## ASSIGNMENT
Below, find the line containing "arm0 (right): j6"; from there to the final line, print every line exactly and skip the pictures.

## SOURCE MATERIAL
......

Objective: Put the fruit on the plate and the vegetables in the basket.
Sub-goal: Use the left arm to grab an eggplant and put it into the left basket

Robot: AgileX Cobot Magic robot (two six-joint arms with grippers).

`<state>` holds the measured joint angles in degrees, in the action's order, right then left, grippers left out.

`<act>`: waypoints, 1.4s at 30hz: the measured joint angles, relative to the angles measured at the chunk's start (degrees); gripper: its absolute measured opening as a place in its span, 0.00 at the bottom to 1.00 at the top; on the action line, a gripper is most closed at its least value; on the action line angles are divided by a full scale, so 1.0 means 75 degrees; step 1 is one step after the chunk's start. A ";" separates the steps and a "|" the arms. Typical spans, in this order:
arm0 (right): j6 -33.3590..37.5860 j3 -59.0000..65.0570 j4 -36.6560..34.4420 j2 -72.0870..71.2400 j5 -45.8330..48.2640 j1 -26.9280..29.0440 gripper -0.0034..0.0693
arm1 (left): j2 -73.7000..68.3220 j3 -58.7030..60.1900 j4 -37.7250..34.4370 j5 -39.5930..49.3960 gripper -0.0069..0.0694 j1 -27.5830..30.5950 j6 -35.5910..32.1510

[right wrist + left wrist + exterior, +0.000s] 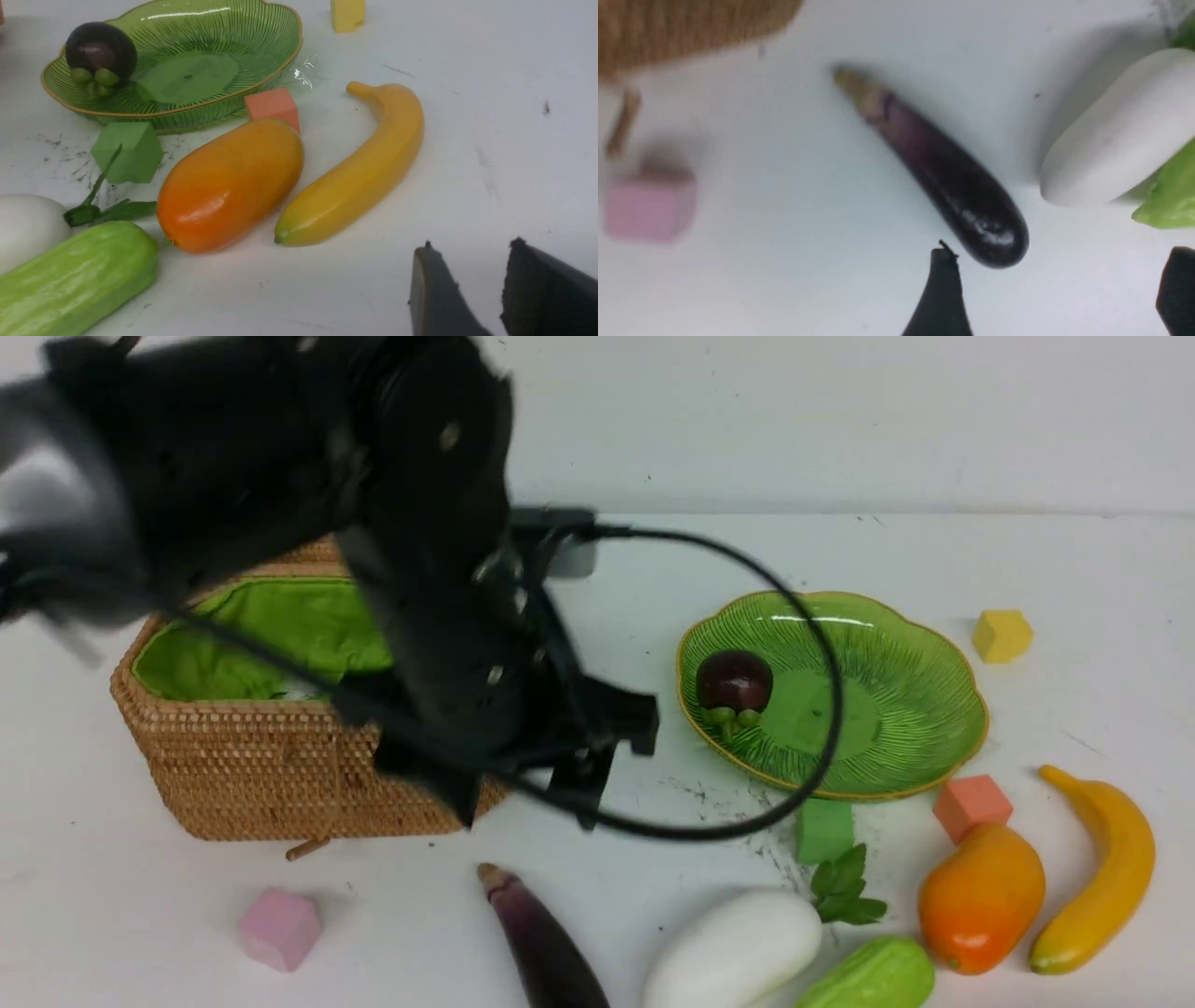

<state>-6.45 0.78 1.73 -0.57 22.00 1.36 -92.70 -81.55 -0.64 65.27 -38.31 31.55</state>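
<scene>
Hovering empty with jaws wide apart, the left gripper (1062,254) is beside the long dark-purple eggplant (943,172), bottom centre of the front view, on bare white tabletop (784,233). The right gripper (472,245), slightly parted, holds nothing. The round purple mangosteen (735,679) sits at the left edge of the ribbed green plate (896,653).

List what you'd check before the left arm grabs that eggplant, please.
1. Left gripper open, empty: ok.
2. Eggplant lying free, apart from radish: ok.
3. Eggplant centred between the fingers: not ok; only its fat end is near one finger.
4. Basket open, green lining showing: ok.
5. Room in basket: cannot tell; the left arm hides much of it.
6. Right gripper open, off by the banana: ok.
</scene>
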 joint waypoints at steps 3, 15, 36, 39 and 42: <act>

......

## EXERCISE RESULT
arm0 (right): j6 -33.3590..37.5860 j3 -59.0000..65.0570 j4 -36.6560..34.4420 j2 -72.0870..71.2400 j5 -45.8330..48.2640 j1 -26.9280..29.0440 gripper -0.0034..0.0693
arm1 (left): j2 -73.7000..68.3220 j3 -58.7030..60.1900 j4 -37.7250..34.4370 j5 -39.5930..49.3960 gripper -0.0069..0.0694 j1 -27.5830..30.5950 j6 -35.5910..32.1510

[right wrist + left wrist + exterior, +0.000s] 

<state>-6.45 0.78 1.73 -0.57 22.00 1.36 -92.70 -81.55 -0.64 65.27 -38.31 31.55</state>
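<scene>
Hovering empty with jaws wide apart, the left gripper (1062,254) is beside the long dark-purple eggplant (943,172), bottom centre of the front view, on bare white tabletop (784,233). The right gripper (472,245), slightly parted, holds nothing. The round purple mangosteen (735,679) sits at the left edge of the ribbed green plate (896,653).

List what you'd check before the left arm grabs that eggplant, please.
1. Left gripper open, empty: ok.
2. Eggplant lying free, apart from radish: ok.
3. Eggplant centred between the fingers: not ok; only its fat end is near one finger.
4. Basket open, green lining showing: ok.
5. Room in basket: cannot tell; the left arm hides much of it.
6. Right gripper open, off by the banana: ok.
</scene>
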 joint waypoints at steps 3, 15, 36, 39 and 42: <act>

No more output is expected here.